If you never liked the taste of fish, the tastiest and most nutrition-rich fish that can start consuming to start loving the taste is salmon. This breed of fish looks “raw” and has an appearance of red steak – it’s one of the most expensive and tastiest fishes one can purchase. Why eat salmon? The main reason is that it roughly contains the same vitamin/mineral contents as broccoli or spinach. The best part – salmon is easy to cook and there are many salmon recipes, which we’ll cover in this guide (most of them are gluten-free):
Most salmon recipes recommend mix salmon with tasty sauces such as cinnamon, honey, and soy sauce. The main advantage to salmon recipes is that they work both ways – the fish can be cooked in an oven (with the added sauces) or directly grilled as BBQ. Often times fish falls apart or loses taste when it’s grilled, but not salmon.

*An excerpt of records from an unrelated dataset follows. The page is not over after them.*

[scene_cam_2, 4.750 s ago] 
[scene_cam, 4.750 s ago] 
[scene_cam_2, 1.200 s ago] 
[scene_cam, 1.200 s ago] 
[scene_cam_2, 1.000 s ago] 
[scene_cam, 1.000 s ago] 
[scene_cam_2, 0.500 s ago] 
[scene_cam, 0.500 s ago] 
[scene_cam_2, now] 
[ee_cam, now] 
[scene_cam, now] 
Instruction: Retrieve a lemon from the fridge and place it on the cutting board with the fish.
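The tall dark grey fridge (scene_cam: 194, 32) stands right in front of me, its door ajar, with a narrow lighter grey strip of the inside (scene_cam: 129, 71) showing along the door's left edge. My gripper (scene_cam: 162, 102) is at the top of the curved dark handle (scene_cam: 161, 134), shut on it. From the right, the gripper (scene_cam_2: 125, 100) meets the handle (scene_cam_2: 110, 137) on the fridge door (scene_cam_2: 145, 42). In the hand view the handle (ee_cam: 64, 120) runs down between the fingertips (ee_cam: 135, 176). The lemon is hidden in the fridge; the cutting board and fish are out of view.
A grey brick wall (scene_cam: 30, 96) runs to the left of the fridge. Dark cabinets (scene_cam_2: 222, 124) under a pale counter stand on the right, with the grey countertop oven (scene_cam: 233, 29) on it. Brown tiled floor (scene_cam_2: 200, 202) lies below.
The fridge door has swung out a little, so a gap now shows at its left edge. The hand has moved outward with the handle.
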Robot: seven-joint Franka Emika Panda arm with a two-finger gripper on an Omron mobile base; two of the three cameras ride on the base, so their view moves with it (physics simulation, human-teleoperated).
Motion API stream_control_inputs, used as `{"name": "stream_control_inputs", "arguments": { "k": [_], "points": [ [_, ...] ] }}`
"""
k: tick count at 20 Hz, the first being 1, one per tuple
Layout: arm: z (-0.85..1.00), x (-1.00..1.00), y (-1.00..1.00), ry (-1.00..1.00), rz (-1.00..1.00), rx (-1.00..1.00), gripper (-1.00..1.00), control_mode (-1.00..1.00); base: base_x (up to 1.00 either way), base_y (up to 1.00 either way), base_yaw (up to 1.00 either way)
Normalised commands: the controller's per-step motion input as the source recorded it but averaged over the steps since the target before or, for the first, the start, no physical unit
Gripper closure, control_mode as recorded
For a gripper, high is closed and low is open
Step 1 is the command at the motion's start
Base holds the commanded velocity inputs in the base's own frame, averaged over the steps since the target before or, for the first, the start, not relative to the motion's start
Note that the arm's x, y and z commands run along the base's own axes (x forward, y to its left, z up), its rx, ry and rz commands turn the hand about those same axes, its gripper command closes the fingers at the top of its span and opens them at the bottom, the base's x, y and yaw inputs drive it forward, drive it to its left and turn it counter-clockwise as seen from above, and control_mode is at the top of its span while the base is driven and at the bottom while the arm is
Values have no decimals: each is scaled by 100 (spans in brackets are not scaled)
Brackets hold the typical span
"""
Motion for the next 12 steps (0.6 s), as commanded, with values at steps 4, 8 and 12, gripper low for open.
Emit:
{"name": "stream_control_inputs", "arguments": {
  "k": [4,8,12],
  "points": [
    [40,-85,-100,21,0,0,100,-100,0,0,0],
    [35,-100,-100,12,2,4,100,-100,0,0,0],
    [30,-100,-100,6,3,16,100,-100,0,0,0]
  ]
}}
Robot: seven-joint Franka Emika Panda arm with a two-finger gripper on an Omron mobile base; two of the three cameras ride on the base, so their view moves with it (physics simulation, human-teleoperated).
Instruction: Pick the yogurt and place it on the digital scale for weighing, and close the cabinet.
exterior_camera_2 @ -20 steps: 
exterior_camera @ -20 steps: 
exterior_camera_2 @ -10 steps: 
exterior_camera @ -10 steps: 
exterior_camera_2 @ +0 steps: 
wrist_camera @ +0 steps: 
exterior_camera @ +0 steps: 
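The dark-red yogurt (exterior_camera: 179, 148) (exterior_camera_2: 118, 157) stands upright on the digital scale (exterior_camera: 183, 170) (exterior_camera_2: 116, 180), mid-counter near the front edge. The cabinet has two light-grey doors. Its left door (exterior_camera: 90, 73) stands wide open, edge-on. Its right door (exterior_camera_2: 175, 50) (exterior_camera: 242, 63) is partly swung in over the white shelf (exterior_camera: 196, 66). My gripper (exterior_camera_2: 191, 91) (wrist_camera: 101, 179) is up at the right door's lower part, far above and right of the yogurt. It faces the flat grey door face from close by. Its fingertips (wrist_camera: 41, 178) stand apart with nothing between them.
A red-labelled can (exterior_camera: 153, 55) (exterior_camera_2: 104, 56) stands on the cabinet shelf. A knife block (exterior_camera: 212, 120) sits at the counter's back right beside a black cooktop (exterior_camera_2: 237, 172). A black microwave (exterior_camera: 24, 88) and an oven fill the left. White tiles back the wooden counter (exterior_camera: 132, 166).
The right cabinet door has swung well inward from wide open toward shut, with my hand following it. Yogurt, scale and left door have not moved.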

Selecting Salmon For Our Salmon Recipes
We recommend purchasing processed salmon from the supermarket rather than the butcher, because they are easier to cook as they have no bones – the tail is also tasty and crispy. To keep a person full, you need around 250 grams. Therefore for a family-sized dinner, you should prepare 1 kilo/2lbs of salmon. Now to get to our salmon recipes – the best way to “prepare” the salmon is to spread out syrup or soy sauce over it – you can also spread out honey to give it a nice taste. Then you should sprinkle a bit of cinnamon to finish it off.
How To Bake Salmon?
The most efficient way to bake it is to turn on your oven to a high setting and leave it for a good 10-15 minutes. You don’t have to conduct many checks, only pull it out once and see if the middle is cooked well. Most people choose to cook it raw, but covering it in syrup or honey tends to give it a much sweeter and pleasant taste – as opposed to a raw fish taste.
What To Mix It With?
If you want to try out a different variation of the syrup/honey sauce, you should try salmon with peanut sauce. This is one of the tastiest variations, although it’s a bit less gluten-free and has more calories. Simply go to your supermarket and pick up a peanut sauce that you can soak your salmon in. The same procedure applies for cooking salmon with peanut sauce – simply leave it in the oven for a solid 10-15 minutes and you’re ready to serve! You must make sure the person you’re serving to is not allergic to peanuts and that they’re comfortable consuming high-calorie foods because although the salmon is very low-calorie, peanut sauce tends to have 500-600 calories per 100 grams.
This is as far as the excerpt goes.